In src/butil/iobuf_inl.h, release_tls_block():

Image

When b is already tls_data->block_head, the assignment b->u.portal_next = tls_data->block_head becomes b->u.portal_next = b, forming a single-node cycle.

Similarly, in src/butil/iobuf.cpp, release_tls_block_chain():

Image

If the chain being returned contains blocks that overlap with the existing TLS head, last_b->portal_next can point back to first_b (which may be last_b itself), again forming an infinite cycle.

How the Double-Return Happens
IOBufAsZeroCopyOutputStream::BackUp() calls iobuf::release_tls_block(_cur_block) to eagerly return the block to TLS so other code can reuse it:

Image

After BackUp(), the block is now tls_data.block_head.
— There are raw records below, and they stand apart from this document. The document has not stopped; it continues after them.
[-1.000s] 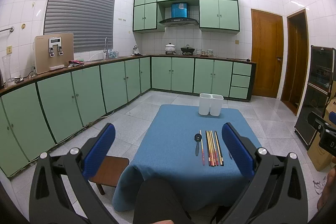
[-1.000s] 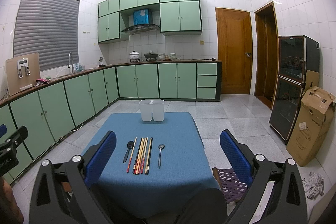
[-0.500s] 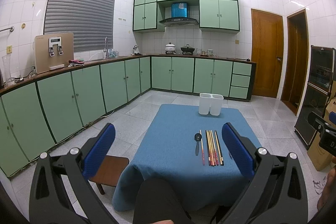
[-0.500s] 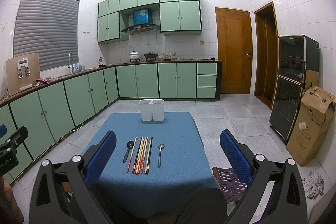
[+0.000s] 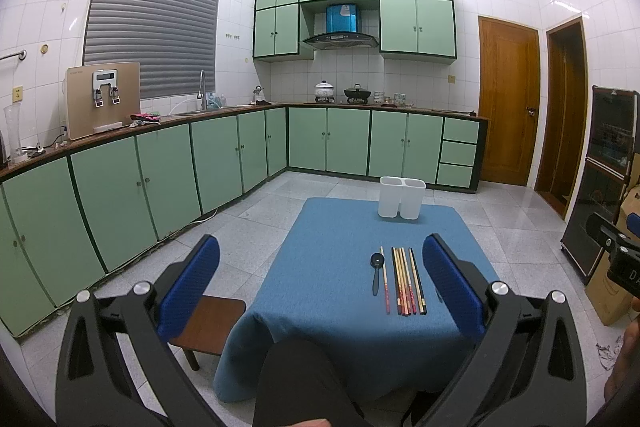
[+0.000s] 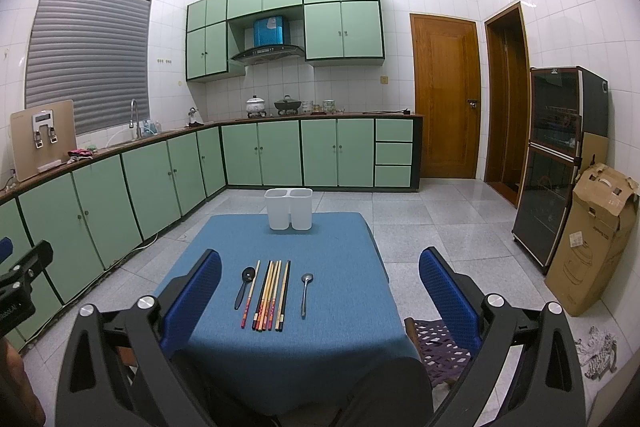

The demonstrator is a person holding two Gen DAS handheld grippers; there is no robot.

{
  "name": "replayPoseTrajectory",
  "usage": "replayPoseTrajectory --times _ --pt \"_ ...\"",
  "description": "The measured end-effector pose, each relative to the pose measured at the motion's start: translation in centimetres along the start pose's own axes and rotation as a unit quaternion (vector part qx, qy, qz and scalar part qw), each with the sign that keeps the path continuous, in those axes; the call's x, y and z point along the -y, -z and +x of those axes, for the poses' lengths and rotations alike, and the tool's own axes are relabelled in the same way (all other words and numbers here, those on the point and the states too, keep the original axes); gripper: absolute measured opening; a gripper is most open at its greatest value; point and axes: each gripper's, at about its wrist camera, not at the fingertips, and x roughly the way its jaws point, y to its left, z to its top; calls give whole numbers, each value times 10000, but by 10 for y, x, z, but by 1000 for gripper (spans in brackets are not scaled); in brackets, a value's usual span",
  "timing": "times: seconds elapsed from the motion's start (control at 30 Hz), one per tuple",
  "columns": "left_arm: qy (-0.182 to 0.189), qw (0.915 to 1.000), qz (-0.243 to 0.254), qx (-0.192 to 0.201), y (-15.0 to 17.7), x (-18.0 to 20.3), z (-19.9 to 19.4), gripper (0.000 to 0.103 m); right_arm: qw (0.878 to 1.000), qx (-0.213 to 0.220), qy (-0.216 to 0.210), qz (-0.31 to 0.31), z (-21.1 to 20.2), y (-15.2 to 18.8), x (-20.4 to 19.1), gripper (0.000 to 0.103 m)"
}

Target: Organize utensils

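The left gripper (image 5: 320, 267) is hovering wide open above a blue table (image 5: 320, 287), where chopsticks (image 5: 408, 281) and a black spoon (image 5: 376, 273) are lying before a white holder (image 5: 401, 203).

I see a white two-compartment utensil holder (image 6: 289, 208) upright at the far edge of the blue tablecloth (image 6: 336, 347), approx. centred, both compartments empty as far as I can tell. Nearer the front edge, utensils lie flat in a row, handles toward me: black spoon (image 6: 244, 286) on the left, bowl end away; just beside it one red-tipped chopstick (image 6: 250, 294); then a tight bundle of chopsticks (image 6: 272, 295), wood and dark, w/ patterned ends; a metal spoon (image 6: 305, 293) sits apart on the right.
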Motion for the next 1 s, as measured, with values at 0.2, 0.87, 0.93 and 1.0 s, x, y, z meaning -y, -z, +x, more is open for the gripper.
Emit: replayPoseTrajectory --times 0.2,0.87,0.93,1.0 --pt "6 10000 2 -4 1 0 1 98 10000 -4 -2 0 0 0 0 97" --pt "898 9877 215 -1262 50 0 146 98 9946 -1010 -169 -161 111 53 5 97" --pt "941 9845 183 -1468 58 0 173 98 9919 -1237 -279 -84 134 64 3 97" --pt "978 9815 172 -1636 67 0 201 98 9889 -1448 -332 -56 160 76 -1 94"
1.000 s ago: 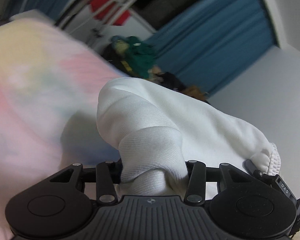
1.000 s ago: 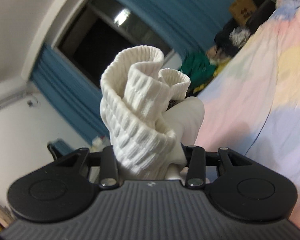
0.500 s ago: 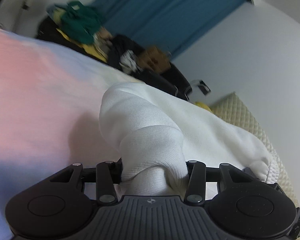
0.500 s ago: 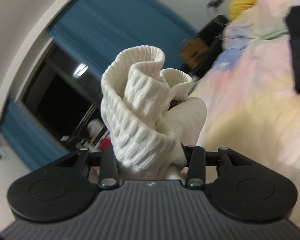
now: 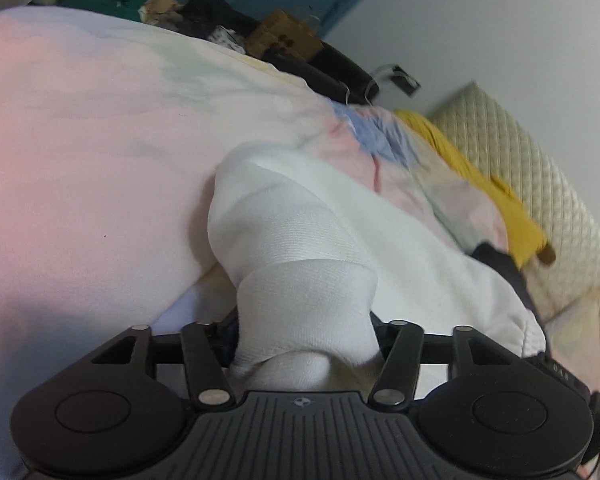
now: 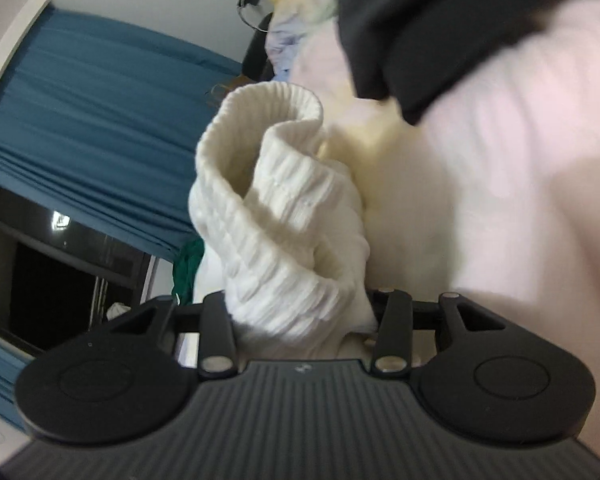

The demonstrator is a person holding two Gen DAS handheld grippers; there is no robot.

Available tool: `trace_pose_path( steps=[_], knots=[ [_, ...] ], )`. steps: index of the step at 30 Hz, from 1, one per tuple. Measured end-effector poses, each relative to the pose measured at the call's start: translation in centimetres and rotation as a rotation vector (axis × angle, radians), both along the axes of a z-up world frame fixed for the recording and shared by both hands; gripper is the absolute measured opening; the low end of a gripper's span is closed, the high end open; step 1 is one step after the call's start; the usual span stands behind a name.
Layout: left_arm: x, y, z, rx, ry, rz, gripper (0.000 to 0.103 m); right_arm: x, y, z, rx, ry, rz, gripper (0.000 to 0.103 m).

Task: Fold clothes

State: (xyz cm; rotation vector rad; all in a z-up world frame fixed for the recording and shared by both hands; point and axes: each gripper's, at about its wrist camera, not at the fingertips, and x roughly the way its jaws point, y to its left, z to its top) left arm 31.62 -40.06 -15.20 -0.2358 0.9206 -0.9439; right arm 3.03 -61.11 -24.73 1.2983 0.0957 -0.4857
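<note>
The bed (image 5: 99, 152), under a pale pastel cover, fills most of both views and gives a soft, yielding place to lay things down. On it, toward the quilted headboard (image 5: 512, 168), lie a yellow cloth (image 5: 480, 184) and a dark garment (image 6: 440, 20), both well clear of the work.

The white garment (image 5: 300, 240) stretches between the two hands, low over the bed. It looks light, soft and limp, with a thick fleecy body that bunches readily and would sag wherever it is unsupported. Its ribbed cuff (image 6: 267, 200) is springier and stands in a loose curl; that hem is thicker and less slippery, so it judges as the better place to take hold, along with the seams.

The left tongs (image 5: 306, 336) have a wad of the smooth cloth between the jaws, which are opening; the fabric fills the gap. The right tongs (image 6: 300, 312) have the ribbed cuff between them and are opening too.
</note>
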Motion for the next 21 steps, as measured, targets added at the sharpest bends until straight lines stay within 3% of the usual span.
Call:
trace_pose_path(
  steps=[4, 7, 9, 13, 17, 18, 21],
  knots=[
    [-3.0, 1.0, 3.0, 0.069, -0.035, 0.0, 0.081, 0.5, -1.6, 0.6, 0.059, 0.053, 0.031, 0.056],
    [-5.7, 3.2, 6.7, 0.117, -0.062, 0.0, 0.081, 0.2, -1.6, 3.1, 0.031, 0.182, 0.039, 0.058],
    [-6.8, 3.4, 8.6, 0.149, -0.09, -0.009, 0.082, -0.5, -0.9, 5.9, -0.041, 0.275, 0.0, 0.058],
    [-10.1, 4.7, 13.0, 0.192, -0.183, -0.033, 0.084, -1.6, 1.1, 11.8, -0.197, 0.324, 0.018, 0.058],
    [-14.6, 6.8, 18.2, 0.202, -0.313, -0.034, 0.102, -3.1, 4.4, 17.3, -0.338, 0.338, 0.061, 0.058],
    [-15.6, 7.4, 19.4, 0.198, -0.35, -0.031, 0.103, -3.5, 5.5, 18.6, -0.377, 0.347, 0.066, 0.061],
    [-18.8, 9.8, 22.5, 0.187, -0.409, -0.025, 0.103, -5.3, 9.6, 21.7, -0.502, 0.346, 0.075, 0.082]
  ],
)
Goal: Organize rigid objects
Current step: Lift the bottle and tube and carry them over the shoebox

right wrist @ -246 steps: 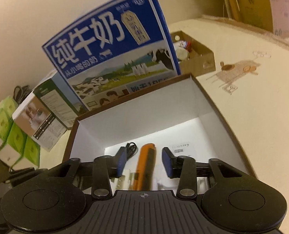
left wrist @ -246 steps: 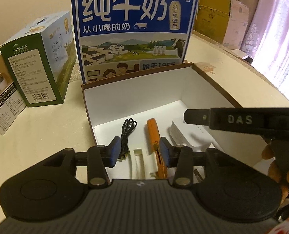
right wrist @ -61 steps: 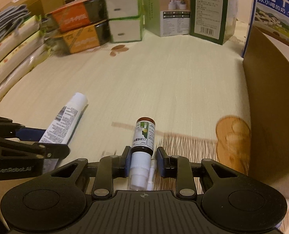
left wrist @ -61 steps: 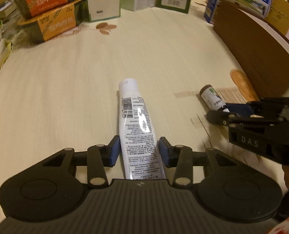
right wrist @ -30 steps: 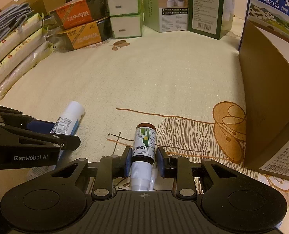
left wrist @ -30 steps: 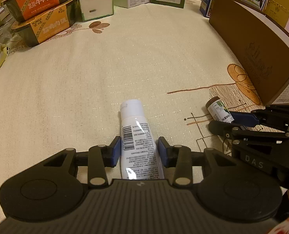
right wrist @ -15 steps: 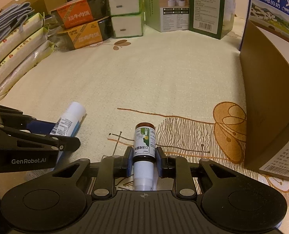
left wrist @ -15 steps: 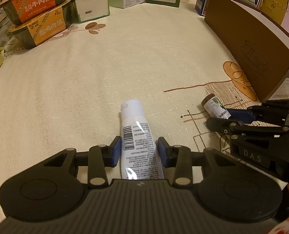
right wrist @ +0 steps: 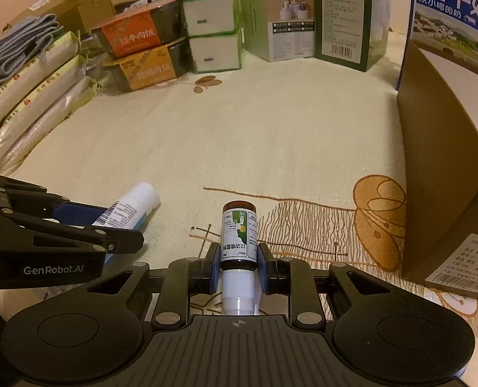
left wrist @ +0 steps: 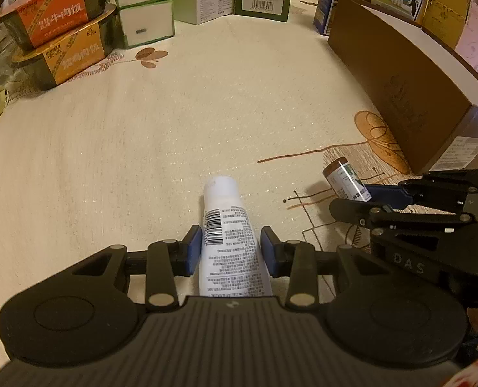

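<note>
My left gripper (left wrist: 231, 251) is shut on a white tube (left wrist: 227, 235) with a barcode, cap pointing away, just above the cream cloth. The tube also shows in the right wrist view (right wrist: 129, 208). My right gripper (right wrist: 237, 266) is shut on a small brown spray bottle (right wrist: 239, 238) with a green and white label, its white neck toward me. The bottle shows in the left wrist view (left wrist: 347, 179), lifted off the cloth. The brown open box (right wrist: 439, 148) stands to the right, its side wall facing me.
A blue milk carton panel (right wrist: 455, 16) stands behind the brown box. Green and white boxes (right wrist: 306, 32), stacked orange food trays (right wrist: 138, 54) and rice bags (right wrist: 32, 106) line the far and left edges. A cream patterned cloth (left wrist: 174, 113) covers the table.
Both grippers have closed on their objects and raised them slightly. The bottle is now gripped firmly and tilted up off the cloth; the view has pulled back a little.
</note>
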Demonstrator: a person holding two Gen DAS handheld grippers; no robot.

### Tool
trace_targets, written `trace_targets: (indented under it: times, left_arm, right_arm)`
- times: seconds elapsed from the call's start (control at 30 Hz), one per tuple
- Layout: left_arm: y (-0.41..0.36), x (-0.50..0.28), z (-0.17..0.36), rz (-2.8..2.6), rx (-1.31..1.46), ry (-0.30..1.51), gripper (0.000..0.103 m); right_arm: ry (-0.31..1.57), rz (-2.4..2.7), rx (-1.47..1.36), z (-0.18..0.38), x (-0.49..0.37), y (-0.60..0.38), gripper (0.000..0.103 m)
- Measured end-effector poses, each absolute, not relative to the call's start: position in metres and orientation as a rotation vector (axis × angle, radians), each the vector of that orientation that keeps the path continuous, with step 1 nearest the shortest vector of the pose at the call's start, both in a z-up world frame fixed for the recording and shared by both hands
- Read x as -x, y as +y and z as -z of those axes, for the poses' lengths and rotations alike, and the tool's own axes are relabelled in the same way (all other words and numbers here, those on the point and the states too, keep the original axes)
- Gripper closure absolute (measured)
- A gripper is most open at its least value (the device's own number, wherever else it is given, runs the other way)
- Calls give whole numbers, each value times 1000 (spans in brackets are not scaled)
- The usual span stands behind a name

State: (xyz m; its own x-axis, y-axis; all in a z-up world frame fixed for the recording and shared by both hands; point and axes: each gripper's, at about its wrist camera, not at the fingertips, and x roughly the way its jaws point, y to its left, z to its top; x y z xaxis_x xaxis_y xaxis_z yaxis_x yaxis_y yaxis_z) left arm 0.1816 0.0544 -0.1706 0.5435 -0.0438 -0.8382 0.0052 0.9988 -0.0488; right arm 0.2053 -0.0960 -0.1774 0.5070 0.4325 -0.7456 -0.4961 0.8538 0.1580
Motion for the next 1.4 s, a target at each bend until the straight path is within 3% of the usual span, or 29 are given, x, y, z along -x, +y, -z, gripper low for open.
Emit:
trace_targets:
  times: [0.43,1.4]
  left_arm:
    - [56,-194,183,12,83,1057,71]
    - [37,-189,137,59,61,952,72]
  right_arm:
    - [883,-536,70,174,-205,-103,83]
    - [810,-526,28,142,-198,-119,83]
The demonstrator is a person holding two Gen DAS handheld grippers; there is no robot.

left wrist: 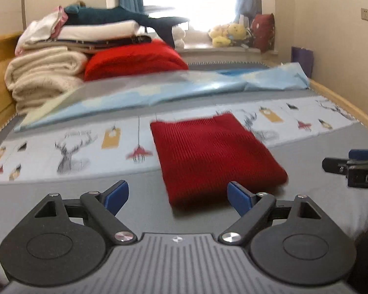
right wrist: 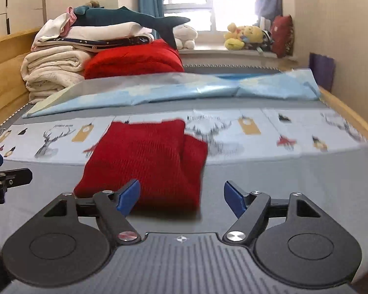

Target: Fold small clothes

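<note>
Left wrist view: we see our left tongs (left wrist: 177, 197) spread wide, empty; right tongs (right wrist: 182, 196) likewise released. Just beyond both, a folded red knit sweater (left wrist: 213, 156) lies flat on the bed (left wrist: 61, 196). Farther back, stacked blankets (left wrist: 44, 73).

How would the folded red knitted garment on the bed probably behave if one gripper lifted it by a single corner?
The red knitted garment looks soft and ribbed, so it would probably droop and unfold. Its stacked layers lie loose, so they would likely slide apart. It should not roll.
</note>
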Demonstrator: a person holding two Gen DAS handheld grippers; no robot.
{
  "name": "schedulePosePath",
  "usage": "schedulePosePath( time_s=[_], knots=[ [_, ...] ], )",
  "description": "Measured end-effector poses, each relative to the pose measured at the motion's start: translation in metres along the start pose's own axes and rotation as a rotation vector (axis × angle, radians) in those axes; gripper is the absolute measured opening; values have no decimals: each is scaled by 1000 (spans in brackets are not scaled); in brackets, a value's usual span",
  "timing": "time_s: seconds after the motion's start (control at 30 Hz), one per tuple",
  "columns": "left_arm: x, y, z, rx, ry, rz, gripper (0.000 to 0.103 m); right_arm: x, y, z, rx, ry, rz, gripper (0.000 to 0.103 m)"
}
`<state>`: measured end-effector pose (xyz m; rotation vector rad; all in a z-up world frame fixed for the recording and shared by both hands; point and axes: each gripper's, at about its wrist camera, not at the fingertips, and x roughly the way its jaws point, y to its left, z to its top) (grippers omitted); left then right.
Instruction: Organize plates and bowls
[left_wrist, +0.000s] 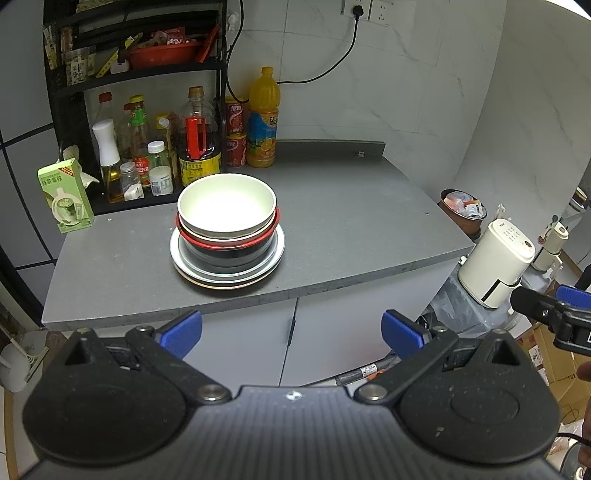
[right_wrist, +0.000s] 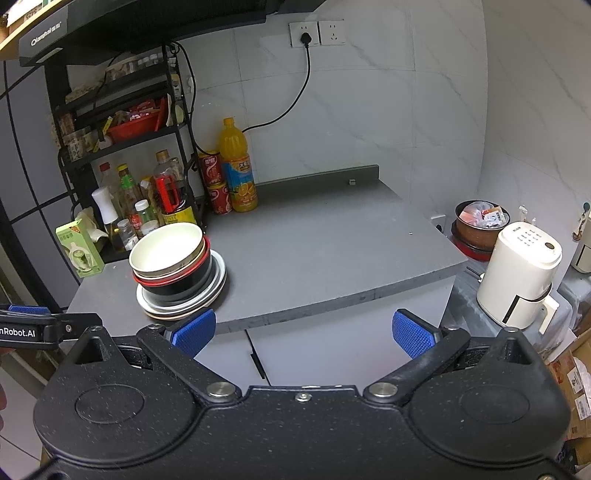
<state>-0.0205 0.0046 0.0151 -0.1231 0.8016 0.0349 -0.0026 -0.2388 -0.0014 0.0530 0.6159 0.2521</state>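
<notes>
Two black speckled grippers (left_wrist: 291, 334) (right_wrist: 304, 334), blue ribbed pads, silver pivot screws, perhaps "Robot.AI" lettering.

Home kitchen. Grey countertop (left_wrist: 332, 221) over pale cabinet doors (left_wrist: 343, 332), marbled white wall tiles (left_wrist: 406, 74) behind. Far left: black wire rack (left_wrist: 66, 96) crowded with oil and sauce bottles (left_wrist: 199, 136), red basket on upper shelf. Orange juice bottle (left_wrist: 263, 118) and red cans (left_wrist: 235, 133) just beside rack. Wall sockets (right_wrist: 317, 33) with black cord plugged in. Stacked bowls and plates (left_wrist: 227, 236) on counter. Right, off counter: white air fryer (right_wrist: 521, 277), cardboard boxes near floor.
</notes>
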Motion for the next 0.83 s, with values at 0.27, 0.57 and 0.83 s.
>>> schedulePosePath(
  time_s=[0.27,0.57,0.83],
  knots=[
    [1,2,0,-7,-1,0,102,2,1,1,-3,-5,4,103],
    [2,-2,2,-6,-6,6,102,7,2,3,-2,1,8,103],
    [3,-3,5,-15,8,14,102,11,-2,6,14,39,15,103]
  ],
)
If a subsequent operation (e.g., _release_block() during destruction of IOBufAsZeroCopyOutputStream, or a BackUp in IOBufAsSnappySink) calls release_tls_block() again with the same block pointer (obtained from a still-live BlockRef), the block is returned a second time — triggering the self-loop.

Impact

  • Thread hangs permanently in remove_tls_block_chain() (called at thread exit via thread_atexit), or in share_tls_block() / release_tls_block_chain() during normal I/O.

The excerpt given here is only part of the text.